_What to work on_
Nothing after the line with "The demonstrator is" belongs in the copy; extract the lines below from the top through that line, pictures left out.

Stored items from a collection
• • •
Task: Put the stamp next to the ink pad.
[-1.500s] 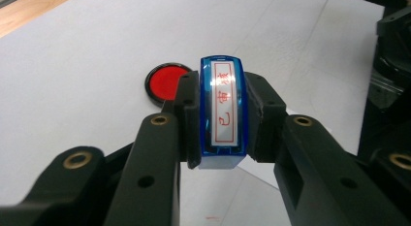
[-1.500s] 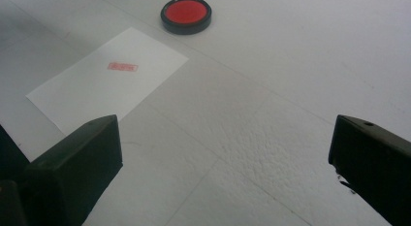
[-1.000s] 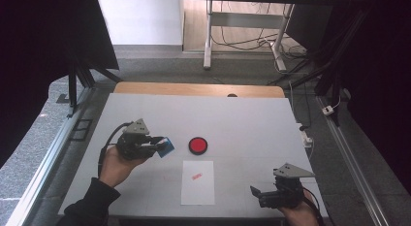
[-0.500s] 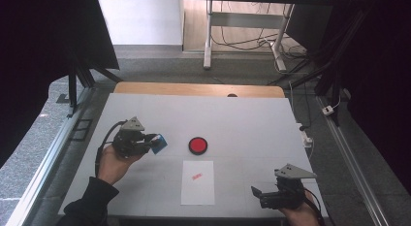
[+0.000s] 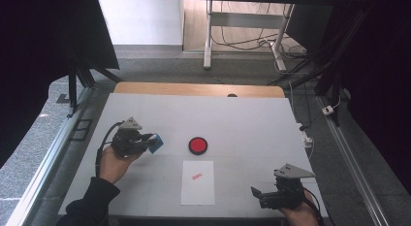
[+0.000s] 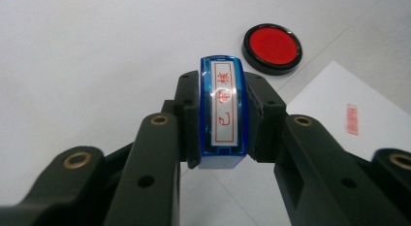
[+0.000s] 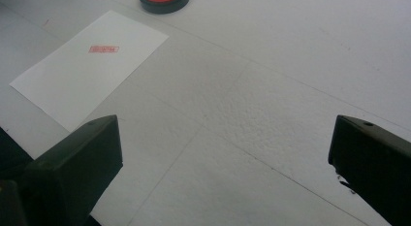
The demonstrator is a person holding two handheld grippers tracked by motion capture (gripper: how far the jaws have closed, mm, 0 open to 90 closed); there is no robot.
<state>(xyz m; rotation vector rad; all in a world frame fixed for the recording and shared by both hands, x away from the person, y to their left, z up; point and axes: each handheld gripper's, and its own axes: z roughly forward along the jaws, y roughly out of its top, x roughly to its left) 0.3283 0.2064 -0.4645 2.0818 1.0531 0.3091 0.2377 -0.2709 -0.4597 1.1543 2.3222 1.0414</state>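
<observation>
Left tongs (image 5: 154, 142): mine, pinching the blue stamp (image 6: 223, 114) from both sides. In the left gripper view the black jaws press flat on its long sides, so it's a solid grip.

Blue stamp: clear blue body with a silver label strip and red characters on it, label facing the camera in the left gripper view. In the high view it sticks out of my left tongs, pointing toward the ink pad, off to the pad's left and apart from it. Can't really tell whether it's touching the surface or hanging just over it.

Ink pad (image 5: 197, 145): round, black rim, red middle, lid off. It's my landmark here, sitting about mid-surface.

Paper sheet (image 5: 197, 182): white, lying flat just on my side of the ink pad, not touching it. There's already one small red stamp mark (image 5: 196, 176) on its upper half, closer to the pad end.

Right tongs (image 5: 256, 192): spread wide with nothing between them. The right gripper view shows the two jaws far apart with bare surface in the gap. They sit well to the right of the ink pad and nearer to me, past the right edge of the paper sheet.

Surface (image 5: 252, 119): plain white, with the ink pad and paper sheet lying on it.
</observation>
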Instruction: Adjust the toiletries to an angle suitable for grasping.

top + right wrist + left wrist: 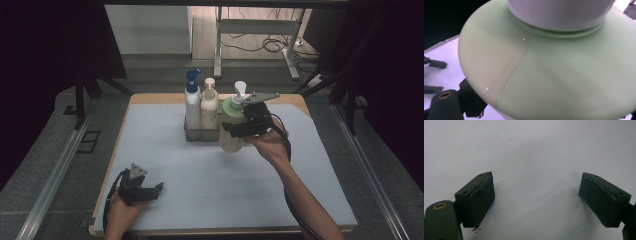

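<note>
High view: just right of centre, the right gripper (235, 131) is clamped around the pale green plastic pump bottle with a white dispenser head (230, 116), gripping its body below the shoulder. The bottle sits beside the clear plastic caddy (192, 134) that holds a white bottle with a blue pump (192, 102) and a cream bottle with a cream pump (209, 106). Whether its base rests on the light grey mat (200, 175) is hard to tell. It likely handles as a stiff, smooth, slippery and rather heavy thing if full; a grip across the wide body suits it. At lower left, the left gripper (157, 189) rests idle

Left gripper view: its jaws stand wide apart over bare mat, nothing between them

Right gripper view: the green shoulder and white collar loom close and blurred; the right jaw is cut off
</note>
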Demonstrator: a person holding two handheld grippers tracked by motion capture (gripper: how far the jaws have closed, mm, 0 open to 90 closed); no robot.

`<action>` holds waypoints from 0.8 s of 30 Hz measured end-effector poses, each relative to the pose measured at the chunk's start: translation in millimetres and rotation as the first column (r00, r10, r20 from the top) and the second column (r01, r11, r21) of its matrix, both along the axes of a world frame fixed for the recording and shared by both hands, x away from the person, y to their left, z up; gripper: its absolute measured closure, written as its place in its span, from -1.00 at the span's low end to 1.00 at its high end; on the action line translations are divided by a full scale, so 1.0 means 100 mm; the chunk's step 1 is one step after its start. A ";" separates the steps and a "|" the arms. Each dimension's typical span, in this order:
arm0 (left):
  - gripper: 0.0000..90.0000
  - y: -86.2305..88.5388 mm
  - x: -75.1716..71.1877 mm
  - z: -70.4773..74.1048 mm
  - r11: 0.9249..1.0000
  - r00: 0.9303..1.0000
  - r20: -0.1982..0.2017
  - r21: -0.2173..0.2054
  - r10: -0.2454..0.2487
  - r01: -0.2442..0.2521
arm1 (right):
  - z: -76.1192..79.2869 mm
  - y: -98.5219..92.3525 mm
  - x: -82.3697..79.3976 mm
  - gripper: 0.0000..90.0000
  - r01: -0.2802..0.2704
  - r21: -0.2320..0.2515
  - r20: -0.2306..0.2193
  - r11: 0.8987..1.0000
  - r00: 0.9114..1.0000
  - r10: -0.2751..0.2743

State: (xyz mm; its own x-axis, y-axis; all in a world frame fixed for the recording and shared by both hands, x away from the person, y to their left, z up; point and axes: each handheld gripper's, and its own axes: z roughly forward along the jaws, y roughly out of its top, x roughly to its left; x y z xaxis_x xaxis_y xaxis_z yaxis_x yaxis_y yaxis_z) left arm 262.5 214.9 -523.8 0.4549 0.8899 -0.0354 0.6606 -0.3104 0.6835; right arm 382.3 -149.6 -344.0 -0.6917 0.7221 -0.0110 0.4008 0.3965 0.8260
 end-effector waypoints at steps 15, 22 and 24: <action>-0.70 0.00 0.00 0.00 1.000 1.000 0.000 -0.001 0.001 -0.001 | 0.07 0.00 0.29 -0.72 0.063 0.012 0.014 0.998 0.998 -0.063; -0.70 0.00 0.00 0.00 1.000 1.000 0.000 -0.001 0.001 -0.001 | 0.06 0.04 0.43 -0.72 0.083 0.016 0.012 0.996 0.996 -0.083; -0.70 0.00 0.00 0.00 1.000 1.000 0.000 -0.001 0.002 -0.002 | 0.07 0.05 0.46 -0.72 0.087 0.015 0.013 0.996 0.996 -0.087</action>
State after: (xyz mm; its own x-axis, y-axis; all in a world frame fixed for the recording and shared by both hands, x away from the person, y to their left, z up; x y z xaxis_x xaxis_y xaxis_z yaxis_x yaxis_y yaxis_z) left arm 262.5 215.1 -523.8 0.4534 0.8905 -0.0365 0.6608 -0.3084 0.6842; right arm 428.8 -145.1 -337.3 -0.6260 0.7797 -0.0094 0.4220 0.3490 0.8367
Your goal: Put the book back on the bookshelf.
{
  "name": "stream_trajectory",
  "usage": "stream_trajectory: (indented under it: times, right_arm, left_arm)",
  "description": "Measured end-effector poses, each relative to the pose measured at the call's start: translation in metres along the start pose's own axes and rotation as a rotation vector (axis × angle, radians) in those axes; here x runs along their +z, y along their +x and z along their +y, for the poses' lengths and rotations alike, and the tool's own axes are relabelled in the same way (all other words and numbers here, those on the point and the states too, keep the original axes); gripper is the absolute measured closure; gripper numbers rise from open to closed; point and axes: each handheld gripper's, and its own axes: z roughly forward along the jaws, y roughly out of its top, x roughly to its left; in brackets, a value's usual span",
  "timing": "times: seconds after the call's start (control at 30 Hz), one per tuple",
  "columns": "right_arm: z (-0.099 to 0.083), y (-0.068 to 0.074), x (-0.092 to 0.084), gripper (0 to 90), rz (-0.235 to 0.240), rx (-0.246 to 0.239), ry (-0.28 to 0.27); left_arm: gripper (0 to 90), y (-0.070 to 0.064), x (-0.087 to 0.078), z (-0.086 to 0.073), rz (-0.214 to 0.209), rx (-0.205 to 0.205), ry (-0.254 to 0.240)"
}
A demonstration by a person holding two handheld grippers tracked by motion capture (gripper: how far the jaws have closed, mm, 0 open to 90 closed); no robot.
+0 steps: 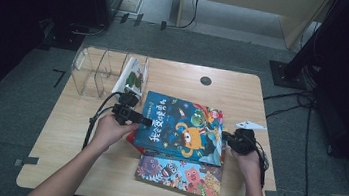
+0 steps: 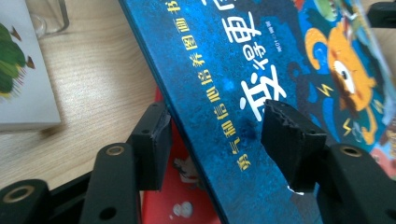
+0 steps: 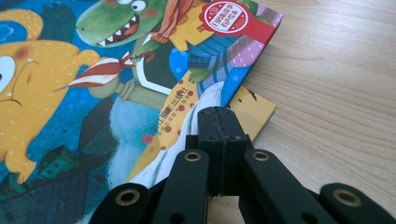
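Straddling the blue book's (image 2: pixel 261 60) spine edge, my left hand-held gripper (image 2: pixel 219 140) stands spread, ready to pinch. My right hand-held gripper (image 3: pixel 219 140), pressed together at 3 o'clock, steadies it.

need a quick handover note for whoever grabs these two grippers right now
Left gripper: open, jaws astride the spine edge of the blue book, one jaw under it, one over the cover; not clamped.
Right gripper: shut, tips resting at the blue book's opposite edge; whether it pinches the cover cannot be told.
Blue book lies on top of a stack, with a red book and a monster-cover book under it.
Clear rack at the table's far left holds one white book.
Likely left: close on the blue book, lift it and stand it in the rack.
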Motion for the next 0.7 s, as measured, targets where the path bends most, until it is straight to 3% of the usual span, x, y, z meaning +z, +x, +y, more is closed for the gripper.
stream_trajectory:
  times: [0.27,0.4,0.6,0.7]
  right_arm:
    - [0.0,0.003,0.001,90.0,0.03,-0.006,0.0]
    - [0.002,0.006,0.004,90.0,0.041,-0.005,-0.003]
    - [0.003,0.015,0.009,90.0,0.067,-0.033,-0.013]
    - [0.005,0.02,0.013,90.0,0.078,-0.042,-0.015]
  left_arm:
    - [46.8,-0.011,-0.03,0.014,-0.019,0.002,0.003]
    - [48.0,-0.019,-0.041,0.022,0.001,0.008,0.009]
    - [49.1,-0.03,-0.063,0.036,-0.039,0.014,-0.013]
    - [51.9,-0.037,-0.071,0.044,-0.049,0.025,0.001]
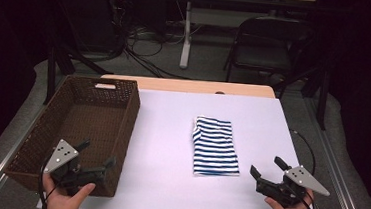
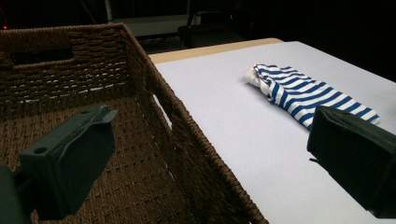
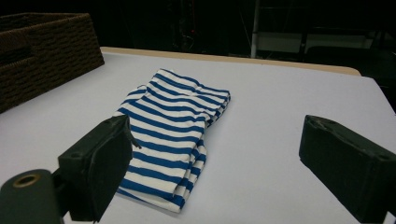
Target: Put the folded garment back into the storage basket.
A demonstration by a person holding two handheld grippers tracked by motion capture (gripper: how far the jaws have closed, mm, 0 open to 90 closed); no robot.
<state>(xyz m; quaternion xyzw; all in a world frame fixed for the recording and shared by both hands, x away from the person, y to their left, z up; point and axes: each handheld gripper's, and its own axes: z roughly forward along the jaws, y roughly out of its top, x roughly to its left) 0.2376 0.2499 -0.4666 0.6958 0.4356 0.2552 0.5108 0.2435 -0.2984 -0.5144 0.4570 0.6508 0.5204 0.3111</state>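
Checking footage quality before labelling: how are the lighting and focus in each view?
High view: table evenly lit, surroundings dark. Left gripper view: near jaws soft, wicker basket dim inside. Right gripper view: striped cloth sharp, jaws blurred, no glare.

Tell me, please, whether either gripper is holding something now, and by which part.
Nothing is held. The left gripper and the right gripper are both open and empty; the folded striped cloth lies untouched on the table.

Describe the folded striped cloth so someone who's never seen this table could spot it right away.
On the white table, right of the brown woven wicker basket, lies a folded blue-and-white striped cloth. It is the sole patterned, soft item, lying flat on the tabletop.
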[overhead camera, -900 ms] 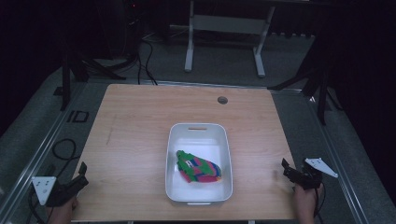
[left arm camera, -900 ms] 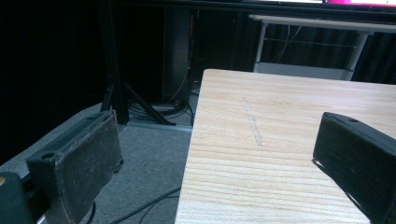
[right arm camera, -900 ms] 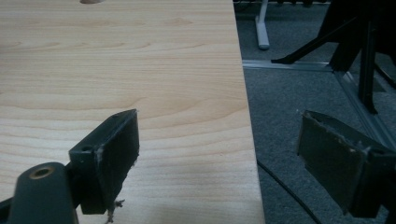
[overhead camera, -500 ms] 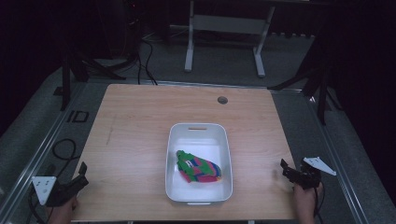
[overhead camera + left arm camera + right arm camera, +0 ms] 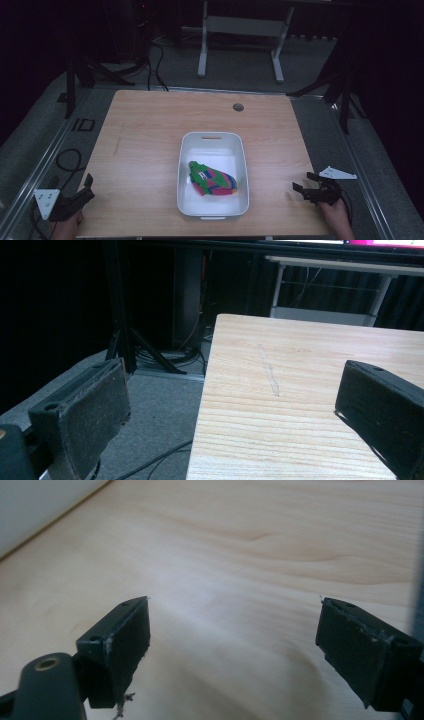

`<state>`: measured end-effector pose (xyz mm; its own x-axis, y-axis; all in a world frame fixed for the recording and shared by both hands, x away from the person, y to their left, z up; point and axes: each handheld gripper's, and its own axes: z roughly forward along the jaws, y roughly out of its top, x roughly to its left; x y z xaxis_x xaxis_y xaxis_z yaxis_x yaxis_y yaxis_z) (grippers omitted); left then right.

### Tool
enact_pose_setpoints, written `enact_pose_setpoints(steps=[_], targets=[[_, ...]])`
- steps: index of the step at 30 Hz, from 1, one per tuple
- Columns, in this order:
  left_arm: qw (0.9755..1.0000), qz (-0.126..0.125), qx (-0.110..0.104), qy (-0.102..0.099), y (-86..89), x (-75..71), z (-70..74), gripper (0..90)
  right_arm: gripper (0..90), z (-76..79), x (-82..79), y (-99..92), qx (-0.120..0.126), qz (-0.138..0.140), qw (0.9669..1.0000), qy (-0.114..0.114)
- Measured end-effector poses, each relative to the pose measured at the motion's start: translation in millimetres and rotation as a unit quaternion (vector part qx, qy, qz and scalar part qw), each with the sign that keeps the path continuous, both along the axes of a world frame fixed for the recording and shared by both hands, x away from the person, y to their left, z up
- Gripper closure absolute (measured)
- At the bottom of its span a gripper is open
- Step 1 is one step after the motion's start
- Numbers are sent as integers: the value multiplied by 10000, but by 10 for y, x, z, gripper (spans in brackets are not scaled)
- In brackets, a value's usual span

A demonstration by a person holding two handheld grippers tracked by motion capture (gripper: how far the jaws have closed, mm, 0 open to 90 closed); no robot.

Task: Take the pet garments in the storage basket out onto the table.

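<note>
Cloth (image 5: pixel 212 180), a striped bundle, lies in the white tub (image 5: pixel 240 150) at lower centre; right tool (image 5: pixel 306 183), lower right, sits nearer than left tool (image 5: pixel 88 186); both gape wide, holding nothing.

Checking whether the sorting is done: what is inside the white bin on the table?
Inside the white bin lies one crumpled multicoloured cloth, green, pink and blue, at the near end. The far end shows bare white floor. Whatever might lie under the cloth is covered.
</note>
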<state>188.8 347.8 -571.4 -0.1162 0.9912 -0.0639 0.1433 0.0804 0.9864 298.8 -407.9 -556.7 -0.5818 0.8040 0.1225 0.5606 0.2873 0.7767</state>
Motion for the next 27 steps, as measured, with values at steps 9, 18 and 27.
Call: enact_pose_setpoints(steps=[9,18,27], targets=[[10000,-7,-10,-12,0,0,0,14,142,66,-45,265,-391,1576,9861,360],[10000,-32,-4,-33,-2,-3,-1,14,142,220,4,590,-494,2279,9701,675],[10000,-56,-7,-28,2,-3,-1,14,141,493,37,917,-441,2820,9568,559]])
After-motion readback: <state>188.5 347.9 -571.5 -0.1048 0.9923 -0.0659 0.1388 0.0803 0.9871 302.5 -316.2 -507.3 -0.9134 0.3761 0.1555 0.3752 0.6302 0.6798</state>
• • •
_Expected output_
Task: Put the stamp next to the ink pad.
[-1.500s] 
[-1.500s] 
[-1.000s] 
[-0.500s] 
[+0.000s] 
[+0.000s] 
[+0.000s] 
The demonstrator is a person holding two handheld grippers tracked by motion capture (gripper: how far the jaws have closed, mm, 0 open to 90 closed); there is no robot.

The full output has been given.